Barisan jamaah pun sulit untuk diluruskan sesuai perintah Rasul karena tersekat-sekat ruangan. Para Jihadis pun bingung. Mali memang tidak sama dengan Irak dan Suriah, katanya.

Dalam diskusi apresiasi film Timbuktu di Pisa Cafe, Jakarta belum lama ini, aktivis Elza Peldi Taher melihat kasus Mali dengan penerapan hukum syariahnya sangat menyusahkan masyarakat.  

“Saya orang Padang. Saya juga bingung kenapa semua murid sekolah di Kota Padang harus memakai jilbab, tak peduli apa agamanya,” kata Elza.

Ini hukum syari’ah model apa? Juga larangan wanita berada di jalan setelah jam 11 malam. Apakah itu hukum Islam? “Jiwa orang Padang itu bisnis. Pedagang makanan, khususnya perempuan, menyiapkan kebutuhan dagangnya di malam hari. 

Mereka ke pasar malam-malam dan pulang menjelang pagi,” ungkapnya. Gara-gara hukum syariah, ekonomi masyarakat Padang pun mundur. Di Bukit Tinggi, daerah Pariwisata, hotel-hotelnya sepi karena ada hukum syariah yang mengharuskan orang yang menginap di hotel, khususnya laki-laki dan perempuan, harus menunjukkan surat nikah. 

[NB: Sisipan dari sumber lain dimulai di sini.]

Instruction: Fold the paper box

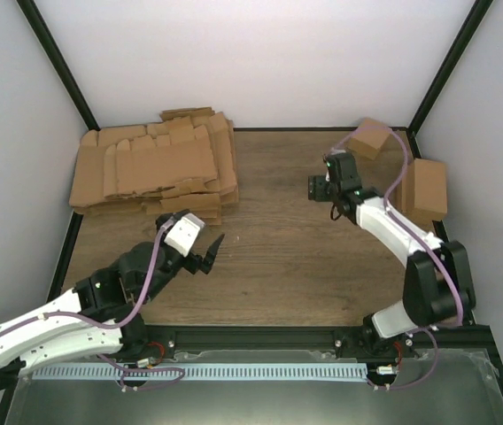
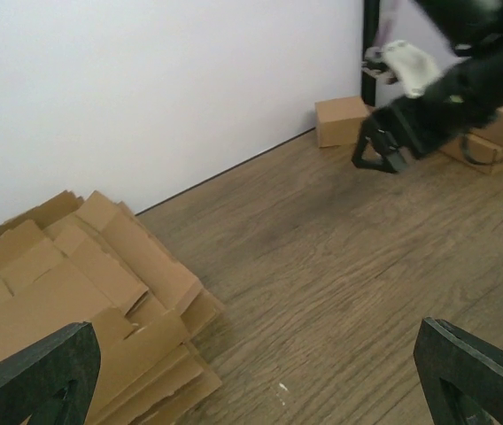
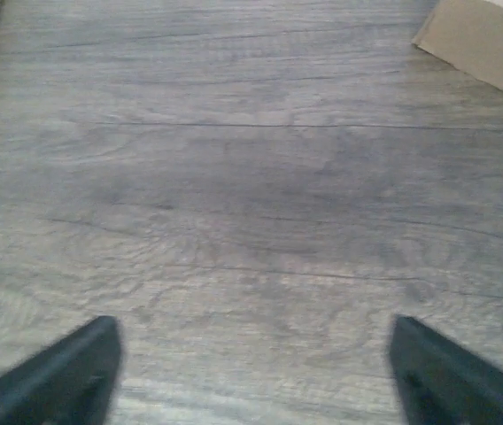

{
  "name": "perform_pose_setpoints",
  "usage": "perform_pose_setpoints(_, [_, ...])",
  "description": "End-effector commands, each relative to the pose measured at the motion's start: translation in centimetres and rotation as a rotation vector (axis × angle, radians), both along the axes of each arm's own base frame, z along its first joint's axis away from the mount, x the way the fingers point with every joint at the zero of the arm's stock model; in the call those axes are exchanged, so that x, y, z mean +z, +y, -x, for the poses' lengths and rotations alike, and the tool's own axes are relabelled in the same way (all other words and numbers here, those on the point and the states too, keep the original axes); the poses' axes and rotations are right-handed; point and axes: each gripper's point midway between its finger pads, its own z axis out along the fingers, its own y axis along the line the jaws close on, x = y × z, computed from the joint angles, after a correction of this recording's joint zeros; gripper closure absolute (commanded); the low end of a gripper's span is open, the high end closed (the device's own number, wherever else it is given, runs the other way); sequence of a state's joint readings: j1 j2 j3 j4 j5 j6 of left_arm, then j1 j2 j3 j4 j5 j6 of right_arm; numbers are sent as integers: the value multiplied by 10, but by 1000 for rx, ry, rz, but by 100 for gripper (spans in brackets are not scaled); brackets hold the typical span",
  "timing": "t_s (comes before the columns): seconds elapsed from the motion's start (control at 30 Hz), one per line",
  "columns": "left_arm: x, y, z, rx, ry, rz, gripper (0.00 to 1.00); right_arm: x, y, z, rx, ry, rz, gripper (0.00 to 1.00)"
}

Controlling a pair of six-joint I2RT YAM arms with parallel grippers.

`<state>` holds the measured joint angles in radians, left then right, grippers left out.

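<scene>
A small, folded brown paper box (image 1: 371,138) sat askew at upper right, just beyond the right gripper (image 1: 321,189), whose jaws were spread and empty. The left gripper (image 1: 207,254), at lower left, also gaped wide.

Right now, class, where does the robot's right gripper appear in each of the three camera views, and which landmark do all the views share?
Top external: the right gripper sits right of centre, above the middle, over the wooden table.
Left wrist: the gripper is at the upper right, above the table.
Right wrist: only its two dark fingers show, in the bottom corners, with nothing between them.
Shared landmark: the wooden table top.
</scene>
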<state>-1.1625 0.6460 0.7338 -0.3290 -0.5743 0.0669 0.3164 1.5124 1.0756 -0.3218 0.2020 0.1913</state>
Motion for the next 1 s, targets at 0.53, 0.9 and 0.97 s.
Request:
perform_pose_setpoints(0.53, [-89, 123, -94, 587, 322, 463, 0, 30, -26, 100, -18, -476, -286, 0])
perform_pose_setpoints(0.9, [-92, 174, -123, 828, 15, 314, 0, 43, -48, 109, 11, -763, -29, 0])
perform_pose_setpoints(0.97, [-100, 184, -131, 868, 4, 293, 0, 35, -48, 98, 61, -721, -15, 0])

“Pariwisata di Bukit Tinggi anjlog karena hukum syariah, padahal 50 persen lebih penghasilan masyarakat Bukit Tinggi berasal dari pariwisata,” kata  Buya Elza.

Kimbuktu di Mali, Padang di Indonesia. Kedua kota ini terentang jarak puluhan ribu kilometer. Di Mali yang 90 persen  penduduknya Muslim, hukum syariah diterapkan kelompok sempalan Jihadis yang pro-ISIS, di Indonesia yang 90 persen muslim hukum syariah diterapkan pemerintah daerah tertentu. 

Pemerintah Indonesia anti-ISIS dan sampai sekarang sekuat tenaga membasmi pengikut ISIS, sementara Pemerintah Mali anti-ISIS tapi tak mampu mengusir ISIS. Namun aneh, nasib Timbuktu nyaris sama dengan Padang. 

Masyarakat Timbuktu berusaha melawannya, tapi masyarakat Padang tak berdaya. 

Kenapa terjadi? Jangan-jangan karena kebesaran namaTuhan sulit ditolak masyarakat muslim. Tuhan telah menjadi brand  yang amat berkuasa. Karena itu, memanfaatkan nama Tuhan untuk kepentingan politik dan kekuasaan amat efektif. Itulah problemnya bila nama Tuhan dipolitisir. 

Tapi mbok yao -- jangan mempolitisir nama Tuhan untuk kasus tewasnya Affan Kurniawan. Sampai mengundang tokoh-tokoh Islam untuk meredam amok massa. Demo rusuh berhari-hari itu tak ada kaitan dengan agama dan terorisme. Tapi menggugat ketimpangan sosial dan kezaliman yang terus meluas di negeri ini. 

Semoga reshuffle kabinet kali ini, benar-benar menghadirkan keadilan di bumi ibu pertiwi!